Union moved to Division I for the 1992-93 season. Before Leaman’s appointment in 2003, the Dutchmen had only two winning records in 12 seasons.
When Tim Army resigned earlier this year, Providence had only five winning records in 18 seasons. And the Friars failed to qualify for the Hockey East tournament each of the last three seasons.
As for the “unbelievable” part …
Leaman last season guided Union to a 26-10-4 record, the ECAC regular-season championship and the first NCAA Division I tournament berth in school history.
As a result, he was voted the winner of the Spencer Penrose Award, given to the Division I men’s coach of the year.
“The fact Nate’s done it in an environment that has fewer resources and a lot less history of success was a factor,” Driscoll said. “When you walk into a place and create something that’s never been created before kind of single-handedly — he was the strength and conditioning coach, he was the academic advisor — it tells a lot not only about his vision and his ability to move people but his perseverance and mental toughness.”
If mere words can be equated to mental toughness, Leaman exuded that commodity when asked about knocking heads with Boston College, Boston University and New Hampshire in the conference recruiting wars.
“I’m not intimidated by the recruiting whatsoever,” said Leaman, who signed a six-year contract. “At Union, we didn’t have an overly impressive sell and we ended up with seven players with over 30 points last year.
“Providence offers an outstanding education.
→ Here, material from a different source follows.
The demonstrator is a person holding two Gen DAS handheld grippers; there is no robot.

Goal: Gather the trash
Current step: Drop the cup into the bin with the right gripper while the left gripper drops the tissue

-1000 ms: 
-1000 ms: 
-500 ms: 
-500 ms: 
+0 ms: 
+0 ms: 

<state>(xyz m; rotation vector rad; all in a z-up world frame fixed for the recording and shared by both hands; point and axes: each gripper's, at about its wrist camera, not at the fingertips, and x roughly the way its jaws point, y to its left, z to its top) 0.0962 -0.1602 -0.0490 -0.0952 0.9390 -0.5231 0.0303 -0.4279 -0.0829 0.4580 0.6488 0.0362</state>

We have one of the best traditions in college hockey. I know once we get a young man on campus and get him to meet our staff and see the standards we’re going to have for our program, I’m not anticipating recruiting being an issue.”
Leaman wasn’t talking to hear his own voice when he referred to Providence’s hockey tradition. After all, the Friars have produced the likes of Lou Lamoriello, Brian Burke, Ron Wilson and Chris Terreri.
“There are challenges,” Driscoll admitted. “But when you come to a better league, one that’s won three of the last four [national] championships, you can recruit student-athletes that want to play in that league.
“The reality is we’ve done it before. We’ve been at the top of this league. Why shouldn’t we do it again when we have a lot more going for us?”
One thing Leaman will have going for his program is a major renovation of Schneider Arena, which, to some, has been considered a detriment to Friars hockey.
“The school is committed to doing a very large renovation to the rink,” Leaman said. “It’s already been approved. It’s something I’m excited about because I believe in two years Schneider Arena is going to be one of the nicest facilities in the East.”
The fact Leaman is taking on a program that was similar to Union’s when he was hired was about as obvious to him as a 100 mph slap shot.
“The situation here is similar to Union,” he said. “The program hasn’t made the playoffs in three years and only won three games total after Jan. 15. But I really feel that with the resources and the commitment of the school, we can build things quicker here than we did at Union.”
Yet before the first puck is dropped, Leaman may have to navigate a potentially awkward situation since one returning Friars player is coach Army’s son, Derek.
“I don’t consider it awkward,” Leaman said. “I’ve known Tim even before he was the coach at Providence.
“The relationship I’ll have with Derek will be completely independent of any history in the Providence program. It’ll be a player-coach relationship just like any other player on the team.”